◆ Your goal
Up to and including the line with "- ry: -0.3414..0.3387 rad", restate the records below word for word, beginning with their first line.
Data for analysis Start Marker
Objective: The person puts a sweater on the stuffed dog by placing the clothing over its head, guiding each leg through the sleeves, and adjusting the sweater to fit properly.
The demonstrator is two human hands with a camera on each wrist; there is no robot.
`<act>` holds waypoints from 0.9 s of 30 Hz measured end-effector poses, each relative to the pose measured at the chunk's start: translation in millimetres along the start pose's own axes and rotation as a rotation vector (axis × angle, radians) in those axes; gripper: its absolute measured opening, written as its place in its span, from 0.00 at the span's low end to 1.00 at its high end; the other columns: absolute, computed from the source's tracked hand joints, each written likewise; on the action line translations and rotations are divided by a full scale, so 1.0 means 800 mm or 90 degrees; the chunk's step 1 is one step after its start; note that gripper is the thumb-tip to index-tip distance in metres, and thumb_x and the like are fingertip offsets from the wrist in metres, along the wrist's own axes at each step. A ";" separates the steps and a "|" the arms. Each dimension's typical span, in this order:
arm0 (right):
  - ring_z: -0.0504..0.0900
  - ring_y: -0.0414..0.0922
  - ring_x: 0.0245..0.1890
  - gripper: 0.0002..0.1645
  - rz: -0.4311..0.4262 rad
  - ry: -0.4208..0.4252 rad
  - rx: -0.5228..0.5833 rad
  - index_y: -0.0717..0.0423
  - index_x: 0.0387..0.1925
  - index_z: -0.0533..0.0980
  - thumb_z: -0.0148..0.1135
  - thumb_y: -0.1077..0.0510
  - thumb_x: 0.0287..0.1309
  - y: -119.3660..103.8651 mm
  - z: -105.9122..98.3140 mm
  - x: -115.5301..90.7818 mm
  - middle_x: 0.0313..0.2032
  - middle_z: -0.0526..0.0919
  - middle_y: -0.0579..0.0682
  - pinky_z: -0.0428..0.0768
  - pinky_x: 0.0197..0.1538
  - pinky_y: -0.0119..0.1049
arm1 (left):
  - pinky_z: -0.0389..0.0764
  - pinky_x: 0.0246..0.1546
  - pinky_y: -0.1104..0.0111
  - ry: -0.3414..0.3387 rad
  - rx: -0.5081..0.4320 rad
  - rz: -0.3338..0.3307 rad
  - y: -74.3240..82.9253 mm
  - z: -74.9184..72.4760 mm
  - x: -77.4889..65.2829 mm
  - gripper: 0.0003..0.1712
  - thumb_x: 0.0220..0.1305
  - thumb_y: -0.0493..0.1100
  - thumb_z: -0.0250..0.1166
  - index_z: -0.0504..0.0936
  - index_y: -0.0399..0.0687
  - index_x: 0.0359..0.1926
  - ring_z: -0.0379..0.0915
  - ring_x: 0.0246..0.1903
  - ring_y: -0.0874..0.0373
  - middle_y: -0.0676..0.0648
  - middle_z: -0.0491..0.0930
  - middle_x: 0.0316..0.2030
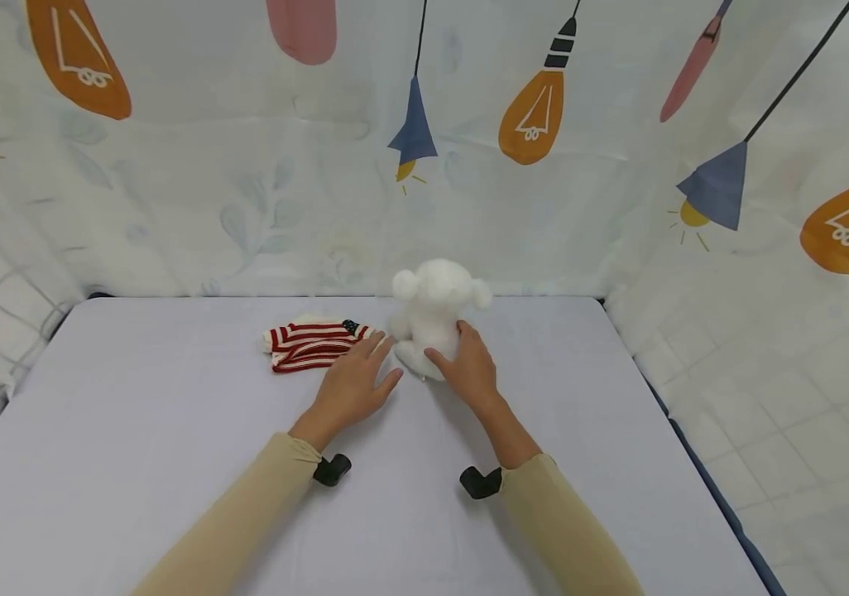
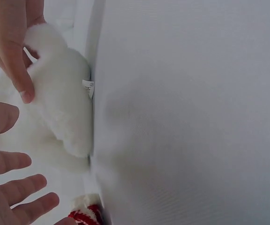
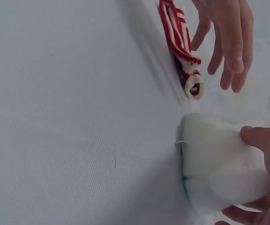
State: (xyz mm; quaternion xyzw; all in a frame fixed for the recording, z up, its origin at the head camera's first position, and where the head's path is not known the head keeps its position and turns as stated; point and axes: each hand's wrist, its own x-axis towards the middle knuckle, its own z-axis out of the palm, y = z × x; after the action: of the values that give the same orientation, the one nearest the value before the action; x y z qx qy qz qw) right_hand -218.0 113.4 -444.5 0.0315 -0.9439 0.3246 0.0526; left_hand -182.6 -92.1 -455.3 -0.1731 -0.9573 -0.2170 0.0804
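Observation:
A white plush toy (image 1: 441,290) with round ears sits upright near the table's far edge. My right hand (image 1: 473,370) holds its lower body, with the thumb on one side and fingers on the other. A small white tag (image 2: 88,87) sticks out at its base in the left wrist view. My left hand (image 1: 353,382) is apart from the toy, fingers spread and holding nothing. It hovers by the right end of a small red-and-white striped knit garment (image 1: 305,348) with a dark blue patch. In the right wrist view the garment (image 3: 178,37) lies folded on the table.
A white cloth covers the table (image 1: 194,463). Behind it hangs a pale curtain (image 1: 246,207) printed with lamps and bulbs, which continues along both sides. A dark band (image 1: 722,497) runs along the right edge. Dark wrist cameras (image 1: 332,469) sit under both wrists.

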 end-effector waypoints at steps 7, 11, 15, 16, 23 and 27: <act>0.77 0.57 0.56 0.51 0.012 0.028 -0.019 0.59 0.67 0.62 0.70 0.36 0.50 -0.003 0.006 0.007 0.58 0.76 0.59 0.78 0.50 0.57 | 0.69 0.63 0.49 0.001 -0.028 -0.006 0.005 0.004 0.002 0.33 0.69 0.56 0.55 0.66 0.46 0.69 0.61 0.68 0.44 0.40 0.66 0.68; 0.77 0.57 0.55 0.51 0.015 0.032 -0.026 0.60 0.67 0.63 0.70 0.38 0.49 -0.005 0.010 0.009 0.57 0.76 0.60 0.78 0.49 0.56 | 0.68 0.64 0.48 -0.016 -0.068 -0.034 0.005 0.005 0.005 0.33 0.70 0.56 0.55 0.65 0.47 0.70 0.60 0.69 0.45 0.41 0.65 0.69; 0.78 0.57 0.54 0.48 0.003 0.041 -0.019 0.62 0.65 0.64 0.71 0.41 0.51 -0.007 0.010 0.010 0.56 0.77 0.61 0.79 0.49 0.56 | 0.67 0.64 0.48 -0.024 -0.097 -0.061 0.001 0.009 0.011 0.31 0.71 0.55 0.54 0.66 0.47 0.69 0.60 0.69 0.45 0.42 0.66 0.68; 0.78 0.57 0.54 0.47 0.001 0.043 -0.018 0.62 0.65 0.65 0.71 0.42 0.51 -0.008 0.010 0.011 0.56 0.77 0.61 0.79 0.50 0.56 | 0.67 0.64 0.48 -0.026 -0.104 -0.064 -0.001 0.011 0.013 0.31 0.71 0.55 0.54 0.66 0.47 0.69 0.60 0.69 0.45 0.42 0.66 0.68; 0.79 0.56 0.54 0.41 0.012 0.053 0.004 0.61 0.61 0.68 0.72 0.46 0.51 -0.004 0.010 0.014 0.55 0.79 0.58 0.79 0.51 0.55 | 0.64 0.66 0.48 -0.032 -0.158 -0.063 0.001 0.017 0.020 0.31 0.71 0.55 0.53 0.65 0.46 0.69 0.58 0.70 0.45 0.42 0.65 0.69; 0.78 0.55 0.56 0.40 0.015 0.048 0.019 0.60 0.61 0.68 0.71 0.48 0.51 -0.001 0.009 0.013 0.56 0.78 0.58 0.78 0.52 0.55 | 0.63 0.67 0.48 -0.033 -0.174 -0.069 0.002 0.018 0.023 0.31 0.72 0.54 0.53 0.64 0.46 0.70 0.58 0.70 0.44 0.42 0.65 0.69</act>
State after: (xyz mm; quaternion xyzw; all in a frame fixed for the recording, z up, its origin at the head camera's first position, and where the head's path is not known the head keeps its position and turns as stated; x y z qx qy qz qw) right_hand -228.5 108.1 -448.4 0.0087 -0.9365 0.3403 0.0840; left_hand -200.1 -79.0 -463.1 -0.1358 -0.9287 -0.3444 0.0196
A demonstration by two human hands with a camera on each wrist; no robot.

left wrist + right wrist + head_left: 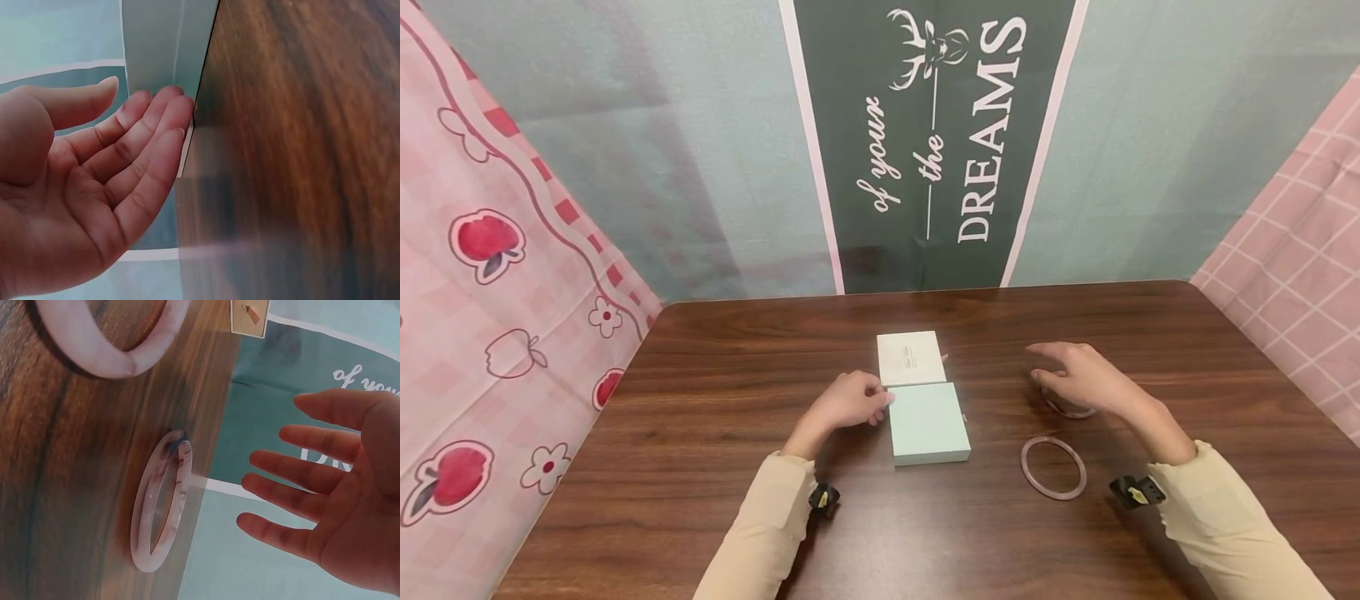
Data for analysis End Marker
◆ Answer space
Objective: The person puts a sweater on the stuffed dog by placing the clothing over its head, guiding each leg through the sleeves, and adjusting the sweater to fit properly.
The demonstrator is two human hands with a camera on each wrist; there is no robot.
`<act>` holds waypoints from 0.9 s of 30 Hz measured end-effector poses, each relative to the pose measured at the chunk's start: translation in millimetres along the start pose's own axes and rotation as a rotation vector (axis × angle, radians) in those axes; gripper: its absolute measured opening, written as its place in its span, from 0.00 at the span's low end to 1.00 at its high end; the other columns: absolute, computed from the source's tracked hand joints, each written likewise; on the action line translations and rotations are divided by a full scale, so 1.0 means 800 mm or 90 degrees; the chunk's step 1 is one step after its start; note that gripper is the thumb-tip to index-tip distance in metres, and thumb_x and the like are fingertip offsets from the wrist in metres, along the wrist's own axes at each step. A ";" separates the steps and a "|" the arms. Each dimension's typical span, in this order:
arm0 (right):
  - ring_z: -0.0504..0.0900
  - ring_y: -0.0414..0.0922
  - ring_x: 0.0245..0.1890
  - gripper: 0.0002..0.1645
  - rz: -0.4311..0.4262 rad
  - ry: -0.4208..0.4252 rad
  - rx: -0.5228..0.5833 rad
  - index_y: -0.0717..0.0423
  - index_x: 0.0387..0.1925
  - index_z: -0.0533..0.0980
  - thumb_z: -0.0148..0.1135
  - thumb_y: -0.1077..0.0510
  - thumb_x: 0.0287..0.1309
  - y: -119.3660..103.8651 mm
  - z: -105.9122..98.3140 mm
  - x: -115.5301..90.7818 mm
  - middle_x: 0.0313..0.2032
  - middle_z: -0.0526..0.0919
  - middle_y: -0.0579..0.0682
  - pinky_z: -0.0428..0.0768
  - pinky_x: 0.0197..0.1538
  - pinky_y: -0.0119..0.1049
arm1 (left):
  - pinky_z: -0.0389..0.0764
  - pinky_x: 0.0246..0.1546
  - pinky_y: -0.1104..0.0111
  - ry: -0.3414..0.3387 rad

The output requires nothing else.